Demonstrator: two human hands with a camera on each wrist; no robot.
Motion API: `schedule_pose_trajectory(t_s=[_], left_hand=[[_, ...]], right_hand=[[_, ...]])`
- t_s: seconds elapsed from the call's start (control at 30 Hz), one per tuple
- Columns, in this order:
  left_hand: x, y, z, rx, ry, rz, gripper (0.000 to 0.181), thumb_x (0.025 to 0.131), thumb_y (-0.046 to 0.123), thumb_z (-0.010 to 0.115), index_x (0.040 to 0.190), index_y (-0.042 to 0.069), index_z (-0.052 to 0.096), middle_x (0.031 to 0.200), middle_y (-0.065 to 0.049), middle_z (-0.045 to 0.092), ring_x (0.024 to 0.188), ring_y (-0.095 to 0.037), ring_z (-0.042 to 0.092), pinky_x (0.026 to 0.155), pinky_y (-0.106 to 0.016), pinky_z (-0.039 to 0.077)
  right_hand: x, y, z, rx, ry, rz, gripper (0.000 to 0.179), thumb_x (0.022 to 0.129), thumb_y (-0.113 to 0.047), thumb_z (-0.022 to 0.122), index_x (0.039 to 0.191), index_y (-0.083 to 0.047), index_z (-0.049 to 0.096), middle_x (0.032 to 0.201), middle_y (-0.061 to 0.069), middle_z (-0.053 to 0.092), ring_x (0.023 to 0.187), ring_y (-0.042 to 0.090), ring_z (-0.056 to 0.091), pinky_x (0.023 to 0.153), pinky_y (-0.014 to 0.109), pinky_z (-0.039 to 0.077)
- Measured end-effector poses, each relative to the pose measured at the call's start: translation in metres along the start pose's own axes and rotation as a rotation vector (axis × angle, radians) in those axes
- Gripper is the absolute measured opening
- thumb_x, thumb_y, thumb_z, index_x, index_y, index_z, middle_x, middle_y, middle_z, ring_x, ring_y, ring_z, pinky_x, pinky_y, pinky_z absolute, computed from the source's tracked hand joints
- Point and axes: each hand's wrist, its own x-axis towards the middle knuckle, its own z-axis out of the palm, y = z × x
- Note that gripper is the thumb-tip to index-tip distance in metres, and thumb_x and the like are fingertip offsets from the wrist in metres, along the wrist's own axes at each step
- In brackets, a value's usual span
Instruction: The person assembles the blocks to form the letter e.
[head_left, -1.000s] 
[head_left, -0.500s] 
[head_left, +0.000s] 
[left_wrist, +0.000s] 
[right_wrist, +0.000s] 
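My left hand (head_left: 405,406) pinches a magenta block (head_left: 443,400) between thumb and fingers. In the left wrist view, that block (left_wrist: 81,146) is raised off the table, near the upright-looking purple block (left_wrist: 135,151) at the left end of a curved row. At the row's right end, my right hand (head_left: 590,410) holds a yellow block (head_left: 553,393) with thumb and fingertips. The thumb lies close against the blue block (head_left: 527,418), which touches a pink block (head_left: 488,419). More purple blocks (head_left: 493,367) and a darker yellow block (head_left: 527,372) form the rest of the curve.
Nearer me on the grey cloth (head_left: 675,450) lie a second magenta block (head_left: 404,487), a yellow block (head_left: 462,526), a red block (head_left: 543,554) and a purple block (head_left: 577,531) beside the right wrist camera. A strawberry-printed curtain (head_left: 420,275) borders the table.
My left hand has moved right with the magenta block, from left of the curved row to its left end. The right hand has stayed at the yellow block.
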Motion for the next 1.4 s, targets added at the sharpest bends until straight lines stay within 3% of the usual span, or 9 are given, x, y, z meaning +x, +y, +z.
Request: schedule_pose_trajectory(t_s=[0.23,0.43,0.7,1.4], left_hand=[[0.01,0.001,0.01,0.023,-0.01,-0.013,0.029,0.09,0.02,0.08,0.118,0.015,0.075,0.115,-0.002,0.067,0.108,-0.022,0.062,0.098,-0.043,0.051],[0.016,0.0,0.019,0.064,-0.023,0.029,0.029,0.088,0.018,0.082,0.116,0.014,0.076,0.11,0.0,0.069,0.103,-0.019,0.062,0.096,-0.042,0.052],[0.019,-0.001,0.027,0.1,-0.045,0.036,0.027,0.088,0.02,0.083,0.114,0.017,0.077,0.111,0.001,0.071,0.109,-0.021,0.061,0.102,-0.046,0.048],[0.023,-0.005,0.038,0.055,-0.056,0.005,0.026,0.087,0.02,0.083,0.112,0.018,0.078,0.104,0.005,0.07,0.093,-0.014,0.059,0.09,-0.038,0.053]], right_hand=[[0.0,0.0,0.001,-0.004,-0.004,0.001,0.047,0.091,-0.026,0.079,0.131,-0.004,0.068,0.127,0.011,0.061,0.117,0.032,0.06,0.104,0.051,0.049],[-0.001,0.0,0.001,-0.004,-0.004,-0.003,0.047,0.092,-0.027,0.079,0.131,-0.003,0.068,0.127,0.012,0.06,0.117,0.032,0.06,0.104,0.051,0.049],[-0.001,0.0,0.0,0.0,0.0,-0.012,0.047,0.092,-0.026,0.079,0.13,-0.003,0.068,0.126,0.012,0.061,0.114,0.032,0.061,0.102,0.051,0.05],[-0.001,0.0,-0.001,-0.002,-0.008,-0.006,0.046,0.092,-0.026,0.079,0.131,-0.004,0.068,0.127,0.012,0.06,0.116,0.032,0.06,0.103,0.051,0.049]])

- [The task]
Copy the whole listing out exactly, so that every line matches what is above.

- [Result of the exercise]
Demonstrator: two human hands with a camera on each wrist; no robot.
Motion API: `schedule_pose_trajectory(t_s=[_], left_hand=[[_, ...]], right_hand=[[_, ...]])`
- t_s: seconds elapsed from the call's start (control at 30 Hz), one per tuple
- Columns, in this order:
  left_hand: x, y, z, rx, ry, rz, gripper (0.000 to 0.181), thumb_x (0.025 to 0.131), thumb_y (-0.046 to 0.123), thumb_z (-0.010 to 0.115), index_x (0.040 to 0.190), index_y (-0.042 to 0.069), index_z (-0.052 to 0.096), middle_x (0.031 to 0.200), middle_y (-0.065 to 0.049), middle_z (-0.045 to 0.092), ring_x (0.024 to 0.188), ring_y (-0.095 to 0.037), ring_z (-0.042 to 0.092), pinky_x (0.026 to 0.155), pinky_y (-0.106 to 0.016), pinky_z (-0.039 to 0.077)
  right_hand: x, y, z, rx, ry, rz, gripper (0.000 to 0.179), thumb_x (0.022 to 0.129), thumb_y (-0.113 to 0.047), thumb_z (-0.022 to 0.122), index_x (0.039 to 0.191), index_y (-0.083 to 0.047), index_z (-0.049 to 0.096), middle_x (0.032 to 0.201), middle_y (-0.061 to 0.069), middle_z (-0.053 to 0.092), ring_x (0.023 to 0.187), ring_y (-0.042 to 0.090), ring_z (-0.056 to 0.091), pinky_x (0.023 to 0.153), pinky_y (-0.014 to 0.109), pinky_z (-0.039 to 0.077)
- Measured end-effector poses, each relative to the pose measured at the call's start: translation in metres along the start pose's own axes and rotation as a rotation vector (axis × angle, radians) in those axes
- Gripper is the absolute measured opening
- thumb_x, thumb_y, thumb_z, index_x, index_y, index_z, middle_x, middle_y, middle_z, ring_x, ring_y, ring_z, pinky_x, pinky_y, pinky_z absolute, computed from the source's tracked hand joints
- Point and axes: each hand's wrist, its own x-axis towards the middle knuckle, its own z-axis out of the palm, y = z × x
- Note that gripper is the thumb-tip to index-tip distance in metres, and thumb_x and the like are fingertip offsets from the wrist in metres, along the wrist's own axes at each step
- In brackets, a value's usual span
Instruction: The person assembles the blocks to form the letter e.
[head_left, -1.000s] 
[head_left, -0.500s] 
[head_left, +0.000s] 
[left_wrist, +0.000s] 
[right_wrist, +0.000s] 
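My left hand (head_left: 405,406) pinches a magenta block (head_left: 443,400) between thumb and fingers. In the left wrist view, that block (left_wrist: 81,146) is raised off the table, near the upright-looking purple block (left_wrist: 135,151) at the left end of a curved row. At the row's right end, my right hand (head_left: 590,410) holds a yellow block (head_left: 553,393) with thumb and fingertips. The thumb lies close against the blue block (head_left: 527,418), which touches a pink block (head_left: 488,419). More purple blocks (head_left: 493,367) and a darker yellow block (head_left: 527,372) form the rest of the curve.
Nearer me on the grey cloth (head_left: 675,450) lie a second magenta block (head_left: 404,487), a yellow block (head_left: 462,526), a red block (head_left: 543,554) and a purple block (head_left: 577,531) beside the right wrist camera. A strawberry-printed curtain (head_left: 420,275) borders the table.
My left hand has moved right with the magenta block, from left of the curved row to its left end. The right hand has stayed at the yellow block.
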Motion for the next 1.4 s, targets added at the sharpest bends until straight lines stay within 3% of the usual span, or 9 are given, x, y, z meaning +x, +y, +z.
Request: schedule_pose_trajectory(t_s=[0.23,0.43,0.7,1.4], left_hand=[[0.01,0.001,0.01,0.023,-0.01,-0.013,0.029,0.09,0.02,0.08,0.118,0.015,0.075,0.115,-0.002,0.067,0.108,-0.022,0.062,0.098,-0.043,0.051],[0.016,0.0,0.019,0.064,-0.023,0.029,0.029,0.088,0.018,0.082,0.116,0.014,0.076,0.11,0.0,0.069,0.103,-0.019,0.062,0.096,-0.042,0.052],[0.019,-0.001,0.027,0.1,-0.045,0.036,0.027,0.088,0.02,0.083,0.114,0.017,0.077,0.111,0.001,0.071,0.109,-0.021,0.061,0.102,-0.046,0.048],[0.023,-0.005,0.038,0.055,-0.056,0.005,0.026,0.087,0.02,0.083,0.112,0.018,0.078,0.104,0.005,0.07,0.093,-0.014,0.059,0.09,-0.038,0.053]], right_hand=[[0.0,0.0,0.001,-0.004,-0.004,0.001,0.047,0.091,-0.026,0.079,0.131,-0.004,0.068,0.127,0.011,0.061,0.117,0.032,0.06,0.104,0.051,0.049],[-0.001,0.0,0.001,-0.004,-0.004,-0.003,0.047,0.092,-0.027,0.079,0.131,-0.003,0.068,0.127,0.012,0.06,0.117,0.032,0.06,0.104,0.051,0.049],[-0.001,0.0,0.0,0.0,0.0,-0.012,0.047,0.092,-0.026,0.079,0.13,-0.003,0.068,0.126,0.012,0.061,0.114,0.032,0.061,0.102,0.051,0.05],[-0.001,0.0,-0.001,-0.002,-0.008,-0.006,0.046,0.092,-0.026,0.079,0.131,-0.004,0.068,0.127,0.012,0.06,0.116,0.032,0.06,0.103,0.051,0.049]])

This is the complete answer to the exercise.